### Work task
In the entries below, find the line with "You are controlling" and the line with "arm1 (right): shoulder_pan". Reproduce those two lines and every line between them exactly, and nothing more.

Stored dataset items
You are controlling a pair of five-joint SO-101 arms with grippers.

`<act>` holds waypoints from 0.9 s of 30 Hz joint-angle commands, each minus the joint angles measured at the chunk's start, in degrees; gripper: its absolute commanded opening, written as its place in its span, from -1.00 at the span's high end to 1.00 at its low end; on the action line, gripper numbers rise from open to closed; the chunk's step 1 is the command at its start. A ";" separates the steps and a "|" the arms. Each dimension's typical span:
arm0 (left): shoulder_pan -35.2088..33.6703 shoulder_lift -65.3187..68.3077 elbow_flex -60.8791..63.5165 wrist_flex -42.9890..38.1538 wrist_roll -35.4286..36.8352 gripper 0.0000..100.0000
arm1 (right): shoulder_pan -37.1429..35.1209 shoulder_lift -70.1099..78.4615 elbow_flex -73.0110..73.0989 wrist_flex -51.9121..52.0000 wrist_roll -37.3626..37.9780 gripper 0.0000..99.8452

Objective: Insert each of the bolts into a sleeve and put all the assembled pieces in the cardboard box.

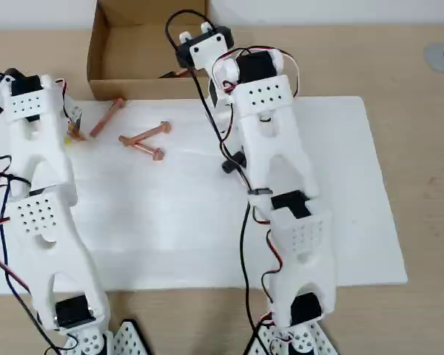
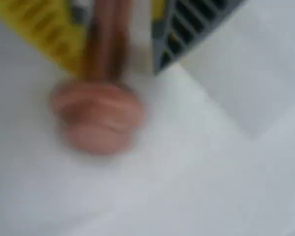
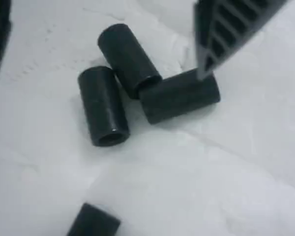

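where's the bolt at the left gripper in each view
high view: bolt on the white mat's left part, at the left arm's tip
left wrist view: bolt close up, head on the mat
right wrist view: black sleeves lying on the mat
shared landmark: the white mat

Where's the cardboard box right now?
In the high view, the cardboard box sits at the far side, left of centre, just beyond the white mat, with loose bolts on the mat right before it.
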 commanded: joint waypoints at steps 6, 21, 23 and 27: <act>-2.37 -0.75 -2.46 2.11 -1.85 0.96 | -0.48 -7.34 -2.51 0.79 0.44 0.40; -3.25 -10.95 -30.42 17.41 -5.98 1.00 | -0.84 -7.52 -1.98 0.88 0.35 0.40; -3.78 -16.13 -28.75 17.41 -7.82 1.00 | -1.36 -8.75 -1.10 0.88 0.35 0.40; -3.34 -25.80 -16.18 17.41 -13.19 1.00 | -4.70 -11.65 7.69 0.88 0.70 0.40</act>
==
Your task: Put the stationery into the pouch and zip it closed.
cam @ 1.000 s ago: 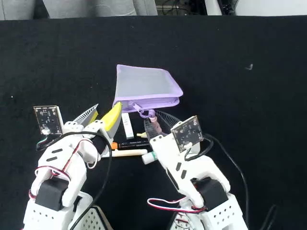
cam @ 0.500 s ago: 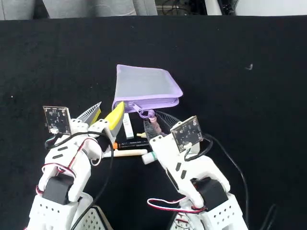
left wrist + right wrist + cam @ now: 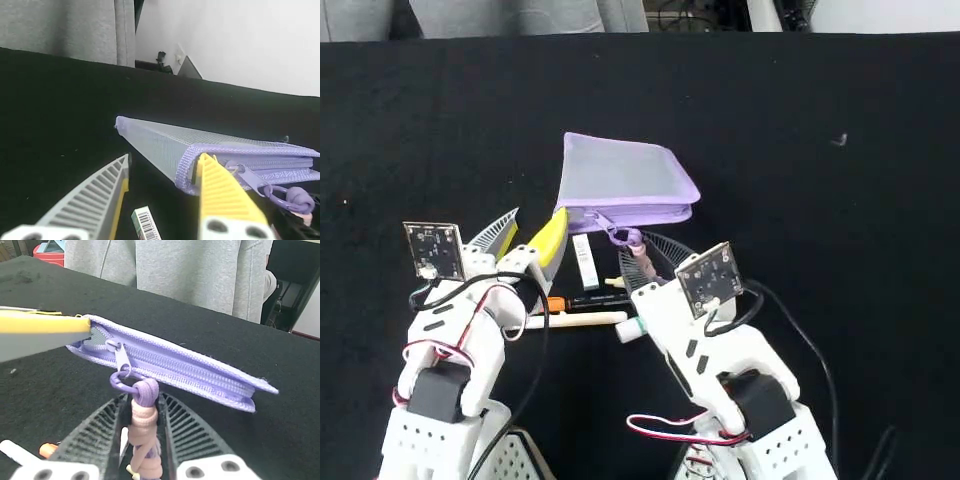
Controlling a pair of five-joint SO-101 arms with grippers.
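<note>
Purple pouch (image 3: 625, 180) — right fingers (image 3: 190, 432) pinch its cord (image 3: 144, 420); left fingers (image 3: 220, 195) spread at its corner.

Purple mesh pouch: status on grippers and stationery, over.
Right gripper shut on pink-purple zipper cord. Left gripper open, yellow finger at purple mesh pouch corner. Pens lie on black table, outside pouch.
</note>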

### Response
You are controlling a pair of five-joint SO-101 arms with grippers.

`<act>` holds waypoints from 0.9 s of 30 Hz joint-angle commands, each minus the joint angles measured at the chunk's start, in degrees; gripper: its absolute commanded opening, written as its place in its span, from -1.00 at the span's high end to 1.00 at its low end; on the action line, gripper numbers rise from open to closed; the chunk's step 1 is the command at its start. A ";" separates the steps and a "|" the arms. Each dimension's typical span:
arm0 (left): shoulder_pan -35.2088..33.6703 shoulder_lift -65.3187..68.3077 elbow_flex -60.8791..63.5165 wrist_flex -42.9890..38.1538 wrist_roll -35.4286..36.8352 gripper 0.0000..100.0000
arm1 (right): shoulder_pan -37.1429..35.1209 shoulder_lift -70.1099..78.4615 elbow_flex -73.0110..73.0989 wrist_flex -51.9121..52.0000 wrist_roll -37.3626..37.9780 gripper 0.0000..99.8452

This output is complete, and the exercise is done.